The foreword states that ‘This collection reminds us that it [a period of violence against women, indigenous Americans and African Americans] was also a time of great social and intellectual excitement’.  The writers also warn us that there are glaring shortcomings in some of the material, where the authors either ‘go too far’ or are in themselves often racist, sexist and classist, as well as exhibiting the failure to understand or appreciate other valid stances. However, they also suggest that such shortcomings were ‘common features of the “progressive” thought of the era’. It is well to read these caveats before embarking on the papers in this wide-ranging collection, some of the views are indeed shocking, and it is the work of the reader to look for where such material can be useful. I am assuming that the collection is mainly seen as a support for academic endeavour and have had that proviso before me in writing this review. Where can the researcher use the material in this volume? 

Firstly, the writings are new, sometimes the authors are hitherto unidentified, where they are familiar, the papers are unknown.  This provides the academic and non-academic reader with a wealth of material from which new observations about radical writing, women’s role, racism, sexism, and classism can be made. At the same time, much of the writing needs diligent unpacking before it can be useful. How does the non-academic reader deal with this task? Do they want to? Are the new observations worth the work? And, for the academic, does the material bring new information to further enlighten their writing? How do they unpack the, at times, contrary views expressed by the radicals of this volume? How useful will such conflicting views be in making a case for radical views, mixed as they are with such non-progressive stances? 

For example, the indigenous American story, Buffalo Bird Woman’s Garden is a delightful first-hand account of this woman’s life and her agricultural work. It is briefly observed, lively and informative. However, it does not introduce new information about the way in which indigenous Americans lived. For the academic researcher its value is in its being a first-hand account, providing researchers with some wonderful quotes to humanise their work. In contrast, Emma Goldman’s writings, A New Declaration of Independence (1909); Minorities…versus…Majorities (1910) and Marriage and Love (1910) raise a host of inconsistencies and repugnant ideas amongst the arguments that contribute to the thriving debates of the time. These are not arguments to be glossed over, they raise too many ideas that are familiar amongst supporters of the current voter suppression legislation being enacted in America (see Minorities...versus…Majorities in relation the current ‘quality versus quantity’ claims for an ‘improved’ voting system). 

This is not to say that such works should be censored or that the non-academic reader may not find such writing fascinating, but possibly it could be useful to sell the papers independently, as I have seen with other collections in which there is a variety of texts (See Jocelynne Scutt (ed), Women, Law and Culture, Conformity, Contradiction and Conflict, Palgrave McMillan, 2016, in which my article about the populist television programs, Big Brother and The Apprentice,  is less likely to attract the serious reader than those that deal more directly with the law). 

Secondly, there is a wide range of material in the collection from authors whose voices have not been heard in such proximity to each other.
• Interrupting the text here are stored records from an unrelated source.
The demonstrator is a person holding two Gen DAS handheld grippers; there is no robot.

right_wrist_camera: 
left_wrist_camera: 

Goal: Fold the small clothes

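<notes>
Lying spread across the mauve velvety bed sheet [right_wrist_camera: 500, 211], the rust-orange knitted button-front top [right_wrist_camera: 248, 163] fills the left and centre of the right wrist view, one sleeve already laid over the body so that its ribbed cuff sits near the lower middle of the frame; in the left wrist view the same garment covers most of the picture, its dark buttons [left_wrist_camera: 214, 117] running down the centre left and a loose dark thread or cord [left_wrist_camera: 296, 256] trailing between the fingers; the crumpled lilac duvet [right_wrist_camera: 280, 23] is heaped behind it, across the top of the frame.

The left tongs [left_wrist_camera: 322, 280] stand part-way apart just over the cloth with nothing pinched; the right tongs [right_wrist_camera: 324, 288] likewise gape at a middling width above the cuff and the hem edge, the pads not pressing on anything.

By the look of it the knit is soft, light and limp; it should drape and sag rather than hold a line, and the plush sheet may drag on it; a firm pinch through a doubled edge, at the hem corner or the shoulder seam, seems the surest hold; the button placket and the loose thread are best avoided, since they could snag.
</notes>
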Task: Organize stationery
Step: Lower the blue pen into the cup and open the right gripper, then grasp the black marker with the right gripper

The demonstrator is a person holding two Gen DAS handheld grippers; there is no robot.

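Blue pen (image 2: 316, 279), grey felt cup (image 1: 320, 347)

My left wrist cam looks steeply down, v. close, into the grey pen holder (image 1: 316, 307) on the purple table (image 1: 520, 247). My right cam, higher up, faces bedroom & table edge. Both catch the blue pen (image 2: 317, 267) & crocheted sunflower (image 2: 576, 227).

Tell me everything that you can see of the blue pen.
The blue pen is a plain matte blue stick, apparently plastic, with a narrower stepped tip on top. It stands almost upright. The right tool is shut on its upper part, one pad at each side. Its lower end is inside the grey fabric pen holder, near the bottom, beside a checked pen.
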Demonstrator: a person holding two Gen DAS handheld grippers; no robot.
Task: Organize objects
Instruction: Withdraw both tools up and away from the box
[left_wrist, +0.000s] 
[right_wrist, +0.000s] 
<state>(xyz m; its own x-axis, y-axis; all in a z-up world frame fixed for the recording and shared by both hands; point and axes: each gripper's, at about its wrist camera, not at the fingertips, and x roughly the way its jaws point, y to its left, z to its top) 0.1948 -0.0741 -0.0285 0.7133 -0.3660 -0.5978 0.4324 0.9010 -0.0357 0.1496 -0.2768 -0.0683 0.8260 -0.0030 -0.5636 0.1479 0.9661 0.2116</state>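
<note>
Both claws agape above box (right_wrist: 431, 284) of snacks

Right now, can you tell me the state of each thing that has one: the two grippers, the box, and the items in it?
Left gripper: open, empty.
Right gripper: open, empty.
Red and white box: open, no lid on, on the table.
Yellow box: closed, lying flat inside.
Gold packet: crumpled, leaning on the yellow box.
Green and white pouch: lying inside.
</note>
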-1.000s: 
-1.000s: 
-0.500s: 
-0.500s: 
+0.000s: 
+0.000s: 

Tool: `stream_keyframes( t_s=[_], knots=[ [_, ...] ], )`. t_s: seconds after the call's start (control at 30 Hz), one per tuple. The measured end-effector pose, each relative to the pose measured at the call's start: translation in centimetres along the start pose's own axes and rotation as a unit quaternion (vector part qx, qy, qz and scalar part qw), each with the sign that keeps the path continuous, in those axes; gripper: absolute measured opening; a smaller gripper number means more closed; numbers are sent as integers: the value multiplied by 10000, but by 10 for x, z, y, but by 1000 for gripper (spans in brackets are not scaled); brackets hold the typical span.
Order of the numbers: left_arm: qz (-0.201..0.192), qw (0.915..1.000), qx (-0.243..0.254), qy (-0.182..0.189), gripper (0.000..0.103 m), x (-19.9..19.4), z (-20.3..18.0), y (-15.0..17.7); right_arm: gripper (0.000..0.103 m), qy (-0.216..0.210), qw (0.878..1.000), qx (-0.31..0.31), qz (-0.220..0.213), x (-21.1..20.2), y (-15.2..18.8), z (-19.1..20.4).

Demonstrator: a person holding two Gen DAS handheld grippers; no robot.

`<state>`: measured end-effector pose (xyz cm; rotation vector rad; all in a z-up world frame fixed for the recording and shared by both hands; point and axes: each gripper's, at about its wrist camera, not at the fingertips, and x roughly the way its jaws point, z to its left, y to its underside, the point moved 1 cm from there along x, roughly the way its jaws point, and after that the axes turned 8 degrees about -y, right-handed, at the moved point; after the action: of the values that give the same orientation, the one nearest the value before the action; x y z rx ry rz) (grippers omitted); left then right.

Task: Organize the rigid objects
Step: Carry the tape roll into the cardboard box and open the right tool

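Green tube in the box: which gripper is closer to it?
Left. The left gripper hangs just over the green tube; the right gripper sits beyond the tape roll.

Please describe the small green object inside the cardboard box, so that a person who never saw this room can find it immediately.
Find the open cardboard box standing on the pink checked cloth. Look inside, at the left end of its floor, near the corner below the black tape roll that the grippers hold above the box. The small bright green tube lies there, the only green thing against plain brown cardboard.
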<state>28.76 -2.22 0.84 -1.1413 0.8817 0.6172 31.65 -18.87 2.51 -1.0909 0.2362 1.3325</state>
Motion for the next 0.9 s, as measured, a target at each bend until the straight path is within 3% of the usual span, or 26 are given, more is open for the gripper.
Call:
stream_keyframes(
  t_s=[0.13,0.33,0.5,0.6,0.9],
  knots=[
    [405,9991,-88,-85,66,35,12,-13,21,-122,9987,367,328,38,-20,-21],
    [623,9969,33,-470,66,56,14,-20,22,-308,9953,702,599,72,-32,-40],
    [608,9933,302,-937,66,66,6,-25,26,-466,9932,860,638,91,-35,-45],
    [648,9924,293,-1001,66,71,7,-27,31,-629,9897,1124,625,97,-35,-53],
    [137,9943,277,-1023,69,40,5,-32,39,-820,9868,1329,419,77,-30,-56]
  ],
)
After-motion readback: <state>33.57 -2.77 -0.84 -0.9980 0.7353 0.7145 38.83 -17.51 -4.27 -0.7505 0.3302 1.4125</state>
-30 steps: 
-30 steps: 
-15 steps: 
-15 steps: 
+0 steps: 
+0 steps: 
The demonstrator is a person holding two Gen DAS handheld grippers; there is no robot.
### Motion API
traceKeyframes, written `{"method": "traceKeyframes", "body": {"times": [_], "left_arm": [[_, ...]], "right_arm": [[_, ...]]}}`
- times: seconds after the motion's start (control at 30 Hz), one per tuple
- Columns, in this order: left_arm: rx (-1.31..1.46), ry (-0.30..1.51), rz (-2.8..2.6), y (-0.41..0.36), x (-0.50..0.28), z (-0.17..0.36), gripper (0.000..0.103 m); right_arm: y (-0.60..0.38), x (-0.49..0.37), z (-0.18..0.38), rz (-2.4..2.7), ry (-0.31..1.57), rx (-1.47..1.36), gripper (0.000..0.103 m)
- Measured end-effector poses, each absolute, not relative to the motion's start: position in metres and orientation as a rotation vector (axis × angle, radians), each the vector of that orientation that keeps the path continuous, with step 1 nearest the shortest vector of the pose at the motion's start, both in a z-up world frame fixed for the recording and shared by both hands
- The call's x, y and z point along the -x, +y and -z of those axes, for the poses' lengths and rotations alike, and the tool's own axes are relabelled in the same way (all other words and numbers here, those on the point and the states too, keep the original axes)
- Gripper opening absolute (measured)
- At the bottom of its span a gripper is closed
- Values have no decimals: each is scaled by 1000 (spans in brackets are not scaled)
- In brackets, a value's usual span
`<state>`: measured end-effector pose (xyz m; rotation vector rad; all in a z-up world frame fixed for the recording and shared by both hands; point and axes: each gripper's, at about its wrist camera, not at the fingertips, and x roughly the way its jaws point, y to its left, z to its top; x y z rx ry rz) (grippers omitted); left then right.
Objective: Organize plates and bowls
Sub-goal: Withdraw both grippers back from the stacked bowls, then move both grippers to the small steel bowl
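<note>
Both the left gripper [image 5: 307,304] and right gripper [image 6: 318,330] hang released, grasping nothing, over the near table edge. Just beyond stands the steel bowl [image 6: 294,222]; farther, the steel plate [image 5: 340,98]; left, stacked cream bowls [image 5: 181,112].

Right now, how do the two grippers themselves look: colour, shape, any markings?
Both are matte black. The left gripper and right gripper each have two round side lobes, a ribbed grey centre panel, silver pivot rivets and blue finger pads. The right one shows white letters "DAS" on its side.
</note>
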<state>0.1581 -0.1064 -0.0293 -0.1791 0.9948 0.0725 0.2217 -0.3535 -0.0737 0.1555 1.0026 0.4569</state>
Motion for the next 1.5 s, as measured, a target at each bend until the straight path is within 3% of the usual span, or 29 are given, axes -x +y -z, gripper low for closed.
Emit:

Rather than one or two items from black Americans, or papers relating the political movements aimed at ending slavery, there are many papers. This alone propels the reader into a greater understanding of the way in which slavery and racism impacted on the past, with its tentacles informing the present. Again, these papers provide additional material for academic writing. Here, together with the debates around women’s equality, the vote, women’s role, and universal suffrage the conflict with modern day thought, and conflicts within the papers and arguments they express, lend themselves to specialist studies. I find it difficult to envisage some of the works as useful supplements to general studies arguing for women’s or black Americans’ rights.  The conformity with religious teachings, conservative values, and classism in many of the papers that argue so cogently for rights that do not undermine these values make them distinctive, perhaps weakening their value to generalist studies.  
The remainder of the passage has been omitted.